Task directions = Only one span of the listing below should come back. It runs from the line with "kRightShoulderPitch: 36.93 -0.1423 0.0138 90" through the line with "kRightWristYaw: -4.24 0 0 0", and each of its lines must be reproduced exactly.

*** Exercise data

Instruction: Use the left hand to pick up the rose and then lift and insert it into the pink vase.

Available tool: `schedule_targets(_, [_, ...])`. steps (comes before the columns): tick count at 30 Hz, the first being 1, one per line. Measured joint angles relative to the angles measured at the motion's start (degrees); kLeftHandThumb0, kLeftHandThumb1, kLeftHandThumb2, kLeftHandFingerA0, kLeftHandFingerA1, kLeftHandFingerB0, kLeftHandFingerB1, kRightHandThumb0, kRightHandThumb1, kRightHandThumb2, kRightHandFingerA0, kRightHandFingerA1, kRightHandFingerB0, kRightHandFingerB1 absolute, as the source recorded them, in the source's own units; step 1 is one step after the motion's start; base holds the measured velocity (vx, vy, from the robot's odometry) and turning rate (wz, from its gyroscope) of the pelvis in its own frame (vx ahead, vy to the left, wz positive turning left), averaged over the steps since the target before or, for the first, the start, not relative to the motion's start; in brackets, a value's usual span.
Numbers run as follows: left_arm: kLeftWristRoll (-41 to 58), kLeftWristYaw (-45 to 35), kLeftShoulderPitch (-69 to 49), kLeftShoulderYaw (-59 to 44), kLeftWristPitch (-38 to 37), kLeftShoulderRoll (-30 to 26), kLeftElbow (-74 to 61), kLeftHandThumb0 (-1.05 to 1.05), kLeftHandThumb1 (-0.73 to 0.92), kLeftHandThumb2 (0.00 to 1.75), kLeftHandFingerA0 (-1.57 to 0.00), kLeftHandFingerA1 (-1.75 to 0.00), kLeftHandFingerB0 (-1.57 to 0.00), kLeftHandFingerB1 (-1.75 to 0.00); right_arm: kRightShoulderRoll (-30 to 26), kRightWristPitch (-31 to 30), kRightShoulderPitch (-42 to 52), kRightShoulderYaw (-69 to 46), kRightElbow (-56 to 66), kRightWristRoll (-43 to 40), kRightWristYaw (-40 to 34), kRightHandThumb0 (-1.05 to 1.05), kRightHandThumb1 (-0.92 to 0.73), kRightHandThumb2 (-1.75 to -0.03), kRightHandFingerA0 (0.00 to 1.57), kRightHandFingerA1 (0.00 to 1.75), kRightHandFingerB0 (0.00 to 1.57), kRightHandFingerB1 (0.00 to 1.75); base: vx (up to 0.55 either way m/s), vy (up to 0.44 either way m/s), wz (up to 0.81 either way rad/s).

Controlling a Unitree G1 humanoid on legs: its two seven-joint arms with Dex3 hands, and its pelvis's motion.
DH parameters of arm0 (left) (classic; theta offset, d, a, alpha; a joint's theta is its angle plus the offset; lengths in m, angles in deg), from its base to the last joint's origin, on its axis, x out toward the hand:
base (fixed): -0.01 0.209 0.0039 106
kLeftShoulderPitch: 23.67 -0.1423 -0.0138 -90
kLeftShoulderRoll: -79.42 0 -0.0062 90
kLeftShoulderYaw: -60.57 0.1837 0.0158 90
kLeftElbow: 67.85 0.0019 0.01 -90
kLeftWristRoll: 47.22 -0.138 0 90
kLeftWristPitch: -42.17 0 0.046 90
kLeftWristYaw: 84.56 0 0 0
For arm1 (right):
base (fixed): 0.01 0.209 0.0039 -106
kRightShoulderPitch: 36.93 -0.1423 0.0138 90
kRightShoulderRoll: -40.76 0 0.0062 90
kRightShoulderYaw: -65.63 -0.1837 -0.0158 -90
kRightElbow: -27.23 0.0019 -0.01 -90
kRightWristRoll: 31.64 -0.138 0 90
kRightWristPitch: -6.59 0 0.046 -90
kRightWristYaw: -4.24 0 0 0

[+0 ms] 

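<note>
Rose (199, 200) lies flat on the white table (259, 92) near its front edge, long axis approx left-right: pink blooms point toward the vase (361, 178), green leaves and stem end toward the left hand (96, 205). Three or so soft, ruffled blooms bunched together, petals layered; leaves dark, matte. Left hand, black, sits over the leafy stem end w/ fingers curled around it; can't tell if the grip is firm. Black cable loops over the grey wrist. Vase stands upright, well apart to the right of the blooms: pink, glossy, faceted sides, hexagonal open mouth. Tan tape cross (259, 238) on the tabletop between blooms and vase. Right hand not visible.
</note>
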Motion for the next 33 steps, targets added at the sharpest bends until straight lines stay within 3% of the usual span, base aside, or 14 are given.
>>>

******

Your solution =
kRightShoulderPitch: 36.93 -0.1423 0.0138 90
kRightShoulderRoll: -40.76 0 0.0062 90
kRightShoulderYaw: -65.63 -0.1837 -0.0158 -90
kRightElbow: -27.23 0.0019 -0.01 -90
kRightWristRoll: 31.64 -0.138 0 90
kRightWristPitch: -6.59 0 0.046 -90
kRightWristYaw: -4.24 0 0 0

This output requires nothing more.